PROVIDED RECORDS —

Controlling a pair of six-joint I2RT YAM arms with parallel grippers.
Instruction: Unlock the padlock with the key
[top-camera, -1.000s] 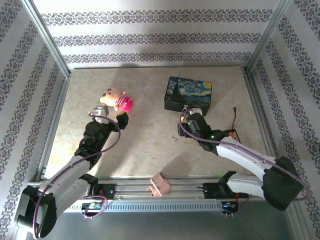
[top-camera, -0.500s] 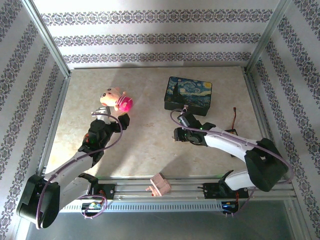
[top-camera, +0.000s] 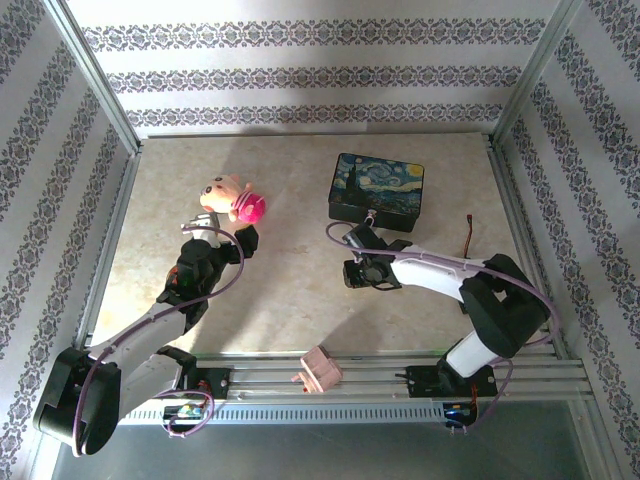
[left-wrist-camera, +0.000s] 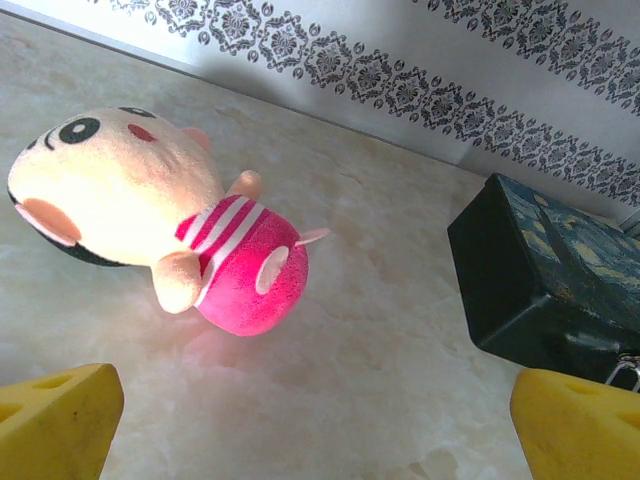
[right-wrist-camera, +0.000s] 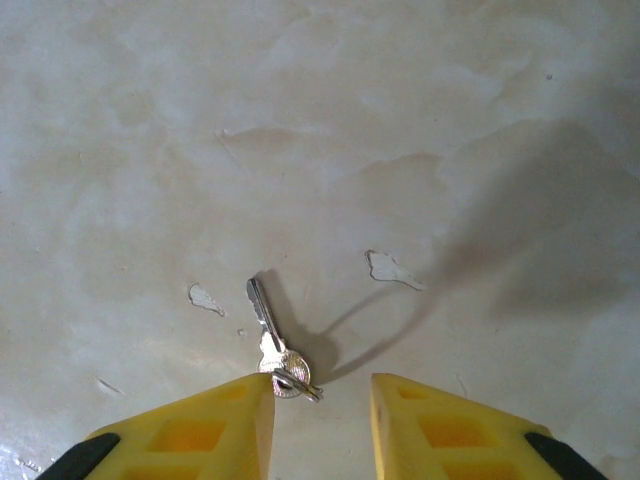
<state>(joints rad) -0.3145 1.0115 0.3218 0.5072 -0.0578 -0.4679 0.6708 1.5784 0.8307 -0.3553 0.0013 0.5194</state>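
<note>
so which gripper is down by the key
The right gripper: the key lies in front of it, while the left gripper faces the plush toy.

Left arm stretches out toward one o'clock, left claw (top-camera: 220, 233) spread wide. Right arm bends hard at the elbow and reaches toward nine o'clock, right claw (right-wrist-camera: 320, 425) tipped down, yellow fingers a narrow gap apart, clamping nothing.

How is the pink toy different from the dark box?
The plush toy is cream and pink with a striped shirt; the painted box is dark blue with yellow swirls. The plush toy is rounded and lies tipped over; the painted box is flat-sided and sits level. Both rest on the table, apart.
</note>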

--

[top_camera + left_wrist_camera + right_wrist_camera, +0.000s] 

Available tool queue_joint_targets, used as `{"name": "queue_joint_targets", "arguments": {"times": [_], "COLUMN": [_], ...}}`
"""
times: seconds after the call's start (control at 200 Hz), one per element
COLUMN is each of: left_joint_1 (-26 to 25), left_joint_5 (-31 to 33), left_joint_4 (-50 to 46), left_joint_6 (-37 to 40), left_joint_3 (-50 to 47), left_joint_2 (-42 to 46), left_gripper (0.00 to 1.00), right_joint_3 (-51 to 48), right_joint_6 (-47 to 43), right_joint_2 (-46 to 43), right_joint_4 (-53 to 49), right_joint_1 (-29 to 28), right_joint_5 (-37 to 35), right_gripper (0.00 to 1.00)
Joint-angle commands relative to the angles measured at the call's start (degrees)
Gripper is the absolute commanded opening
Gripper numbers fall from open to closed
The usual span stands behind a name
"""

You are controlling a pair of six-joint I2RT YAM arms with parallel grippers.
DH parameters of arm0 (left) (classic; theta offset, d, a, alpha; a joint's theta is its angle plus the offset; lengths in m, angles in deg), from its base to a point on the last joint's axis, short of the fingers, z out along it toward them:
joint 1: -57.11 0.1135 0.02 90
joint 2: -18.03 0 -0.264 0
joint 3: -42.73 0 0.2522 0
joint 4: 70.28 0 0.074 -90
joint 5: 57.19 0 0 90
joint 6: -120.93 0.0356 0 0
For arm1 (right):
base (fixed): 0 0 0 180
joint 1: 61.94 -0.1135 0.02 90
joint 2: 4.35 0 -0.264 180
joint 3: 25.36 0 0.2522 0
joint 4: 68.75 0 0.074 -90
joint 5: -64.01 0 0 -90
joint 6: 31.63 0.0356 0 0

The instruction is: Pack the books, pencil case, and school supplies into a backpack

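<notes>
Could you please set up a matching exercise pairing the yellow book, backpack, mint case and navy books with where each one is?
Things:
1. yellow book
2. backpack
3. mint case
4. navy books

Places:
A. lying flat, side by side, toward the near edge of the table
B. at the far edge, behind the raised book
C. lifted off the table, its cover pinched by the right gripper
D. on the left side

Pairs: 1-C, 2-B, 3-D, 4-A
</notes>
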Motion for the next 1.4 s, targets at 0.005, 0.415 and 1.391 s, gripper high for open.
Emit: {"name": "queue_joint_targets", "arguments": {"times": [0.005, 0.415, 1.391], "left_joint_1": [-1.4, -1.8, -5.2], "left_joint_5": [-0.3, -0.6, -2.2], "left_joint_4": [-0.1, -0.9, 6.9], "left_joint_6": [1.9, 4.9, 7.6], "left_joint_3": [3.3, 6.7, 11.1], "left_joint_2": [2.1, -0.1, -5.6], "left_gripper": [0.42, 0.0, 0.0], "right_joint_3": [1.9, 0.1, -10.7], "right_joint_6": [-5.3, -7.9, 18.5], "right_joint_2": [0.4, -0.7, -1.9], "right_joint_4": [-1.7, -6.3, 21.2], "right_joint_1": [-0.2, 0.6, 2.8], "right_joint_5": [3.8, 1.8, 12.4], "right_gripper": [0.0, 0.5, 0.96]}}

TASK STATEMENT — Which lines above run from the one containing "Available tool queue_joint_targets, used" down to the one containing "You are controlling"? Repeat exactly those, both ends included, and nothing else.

RESPONSE —
Available tool queue_joint_targets, used as `{"name": "queue_joint_targets", "arguments": {"times": [_], "COLUMN": [_], ...}}`
"""
times: seconds after the call's start (control at 200 Hz), one per element
COLUMN is each of: left_joint_1 (-26 to 25), left_joint_5 (-31 to 33), left_joint_4 (-50 to 46), left_joint_6 (-37 to 40), left_joint_3 (-50 to 47), left_joint_2 (-42 to 46), left_gripper (0.00 to 1.00), right_joint_3 (-51 to 48), right_joint_6 (-47 to 43), right_joint_2 (-46 to 43), right_joint_4 (-53 to 49), right_joint_1 (-29 to 28), right_joint_5 (-37 to 35), right_gripper (0.00 to 1.00)
Joint-angle commands relative to the angles measured at the call's start (degrees)
Gripper is the absolute commanded opening
Gripper numbers fall from open to closed
The usual span stands behind a name
"""

You are controlling a pair of six-joint I2RT YAM arms with parallel grippers.

The exercise is done, and nothing more is needed.